In [1]:
"""

Problem:
Algorithm used for extracting subwords did not feel satisfactory.

Goal:   Reduce the amount of words in the dictionary by decomposing english into the components (affixes) that give meaning to a word
        Target affixes that are most frequently reused and carry meaning consistently
        Final product is a dictionary that will be able to break down any word into its components while maintaining information integrity

Terms
Affix: A word or fragment of a word that carries meaning.
    - Words can be composed entirely of affixes, or out of affixes and a root, or exist only as a root
    - An affix must carry consistent meaning
    - Denoted as a prefix by a underscore on the left or as a suffix by a underscore on the right '_pre' | 'ing_'
Parsing: finding all cases of an affix, counting them and extracting from their root word appropriately, then returning the word to the word list
     OR: finding a subset of words and identifying and counting all affixes before removing the word from the word list

Subgoals:
Create a list of affixes that compose the english language from a list of english words
Retain as much information as possible while transitioning the word list to the affix list
Nested affixes in the affix list should be seperated
The final affix list should be able to compose most words in english
Words should not be broken down into affixes if it destroys the meaning of the word
Words should remain as whole words regardless of length if it cannot be broken down
The algorithm should accomplish its goal with very little manual intervention

Procedures
1) Isolate commonly used words that are affixes to manually parse.

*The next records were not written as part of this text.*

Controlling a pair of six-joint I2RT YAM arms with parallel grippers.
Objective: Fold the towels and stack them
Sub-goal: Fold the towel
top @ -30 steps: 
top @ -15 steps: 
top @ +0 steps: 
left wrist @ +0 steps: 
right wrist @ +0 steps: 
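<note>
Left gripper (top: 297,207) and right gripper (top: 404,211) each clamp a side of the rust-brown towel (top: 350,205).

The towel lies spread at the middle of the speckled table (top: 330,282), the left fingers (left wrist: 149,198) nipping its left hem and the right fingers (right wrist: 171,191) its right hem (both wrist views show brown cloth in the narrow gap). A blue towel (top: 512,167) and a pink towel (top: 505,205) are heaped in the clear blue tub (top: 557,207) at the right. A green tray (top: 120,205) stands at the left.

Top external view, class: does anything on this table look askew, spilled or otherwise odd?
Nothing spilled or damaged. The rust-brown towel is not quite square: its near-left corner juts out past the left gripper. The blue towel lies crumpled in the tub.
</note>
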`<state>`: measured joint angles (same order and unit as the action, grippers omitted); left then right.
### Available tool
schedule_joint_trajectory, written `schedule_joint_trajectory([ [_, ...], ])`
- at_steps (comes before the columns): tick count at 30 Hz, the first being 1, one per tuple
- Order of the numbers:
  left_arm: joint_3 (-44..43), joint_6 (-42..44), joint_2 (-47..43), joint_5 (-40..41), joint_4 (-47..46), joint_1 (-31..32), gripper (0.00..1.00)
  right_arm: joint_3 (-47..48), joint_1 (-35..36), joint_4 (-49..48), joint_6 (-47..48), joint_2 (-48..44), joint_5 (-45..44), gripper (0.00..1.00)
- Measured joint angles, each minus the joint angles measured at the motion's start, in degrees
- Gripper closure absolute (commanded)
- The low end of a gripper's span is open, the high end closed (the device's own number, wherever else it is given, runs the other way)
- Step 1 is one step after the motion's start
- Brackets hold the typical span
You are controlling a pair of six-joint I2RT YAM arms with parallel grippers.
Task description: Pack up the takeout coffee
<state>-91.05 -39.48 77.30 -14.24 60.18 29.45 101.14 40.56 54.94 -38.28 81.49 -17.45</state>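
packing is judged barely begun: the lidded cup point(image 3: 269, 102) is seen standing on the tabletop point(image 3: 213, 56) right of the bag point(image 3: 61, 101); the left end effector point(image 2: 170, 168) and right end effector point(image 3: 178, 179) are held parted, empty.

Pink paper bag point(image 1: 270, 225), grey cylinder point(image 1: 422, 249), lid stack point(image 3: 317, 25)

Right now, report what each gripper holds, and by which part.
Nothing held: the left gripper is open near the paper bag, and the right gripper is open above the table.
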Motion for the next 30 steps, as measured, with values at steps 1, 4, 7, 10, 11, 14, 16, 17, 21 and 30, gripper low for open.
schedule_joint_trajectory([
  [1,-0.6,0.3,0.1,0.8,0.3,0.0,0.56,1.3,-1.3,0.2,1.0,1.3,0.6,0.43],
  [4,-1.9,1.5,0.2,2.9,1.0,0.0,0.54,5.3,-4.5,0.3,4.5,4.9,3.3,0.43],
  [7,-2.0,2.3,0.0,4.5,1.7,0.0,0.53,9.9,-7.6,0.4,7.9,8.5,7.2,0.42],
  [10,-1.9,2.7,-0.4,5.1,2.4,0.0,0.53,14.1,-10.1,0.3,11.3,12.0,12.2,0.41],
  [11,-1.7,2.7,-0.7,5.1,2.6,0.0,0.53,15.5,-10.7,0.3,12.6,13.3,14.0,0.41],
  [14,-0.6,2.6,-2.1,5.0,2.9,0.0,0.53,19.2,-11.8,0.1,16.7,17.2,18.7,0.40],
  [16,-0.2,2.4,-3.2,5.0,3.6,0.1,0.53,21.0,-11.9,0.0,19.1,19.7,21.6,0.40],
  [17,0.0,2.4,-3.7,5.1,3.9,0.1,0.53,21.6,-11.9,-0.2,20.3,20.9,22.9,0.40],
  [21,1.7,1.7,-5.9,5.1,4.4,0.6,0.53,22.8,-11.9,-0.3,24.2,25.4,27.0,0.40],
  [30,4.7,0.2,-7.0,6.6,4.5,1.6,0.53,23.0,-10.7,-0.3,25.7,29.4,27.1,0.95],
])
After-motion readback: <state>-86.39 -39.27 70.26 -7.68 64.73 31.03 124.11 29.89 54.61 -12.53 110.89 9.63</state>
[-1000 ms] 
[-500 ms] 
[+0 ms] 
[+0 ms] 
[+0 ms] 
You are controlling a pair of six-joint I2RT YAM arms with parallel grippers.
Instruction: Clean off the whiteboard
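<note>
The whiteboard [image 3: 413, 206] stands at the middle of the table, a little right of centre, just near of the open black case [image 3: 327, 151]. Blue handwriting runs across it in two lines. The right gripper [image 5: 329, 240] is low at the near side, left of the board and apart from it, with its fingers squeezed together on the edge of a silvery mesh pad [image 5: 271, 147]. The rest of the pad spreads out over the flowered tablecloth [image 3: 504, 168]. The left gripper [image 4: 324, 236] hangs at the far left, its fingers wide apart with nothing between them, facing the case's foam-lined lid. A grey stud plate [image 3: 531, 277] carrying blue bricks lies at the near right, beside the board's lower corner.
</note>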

Words for orientation are very common (s_ ing_ ed_ est_ er_ | _up _down _over _near _side _under)
2) Create rules for affix extraction so that the remaining word will be in the most commonly found state (extract ing_ from _writing_ should yield _write_ not _writ_)
3) Manually parse all contractions (words with ' (I'll / it's)) and remove all remaining words with apostrophes
4) Create fragments of words by sliding windows of size 2..9 over a word (observing a word fragment) and adding the word count to the tally for that fragment
5) Parse occuring more than 3000k times are moved to end dictionary
6) Parse occuring more than 100k times with 4 or less letters are moved to end dictionary
7) Parse with 3 or less letters are moved to end dictionary
8) Create a subset of single character affixes were manually identified but keep them in the affix list
9) Remove affixes that have no vowels (other than the single letter affixes) as the do not carry meaning
10) Filter out non-affix fragments (no _ indicator) that are length 2 or less
11) FIlter out non-affix fragments that do not have an affixed version (mip never occurs at the beginning or end of a word in the vocab and is not likely to be an affix)
12) Filter out non-affix fragments when the sum of their affixed versions occur far more often frequently
13) Apply affix counting algorithm on the affix list to amplify signal of true affixes
14) Iterate through fragments, filtering for fragments that only appear in 2 or less words, and remove from the affix list

Problems
Identifying the appropriate cutoff point for an affix series 's_', 'es_', 'ities_' all carry meaning and occur uniquely but 'ties_' does not
    Cannot cut off all branches after finding a fragment that carries no information
Counts are not reliable in all cases. Affixes that carry meaning could occur infrequently but consistently.
False extractions occur 't_' is an affix for _burnt_ but not for _beat_. How to discriminate?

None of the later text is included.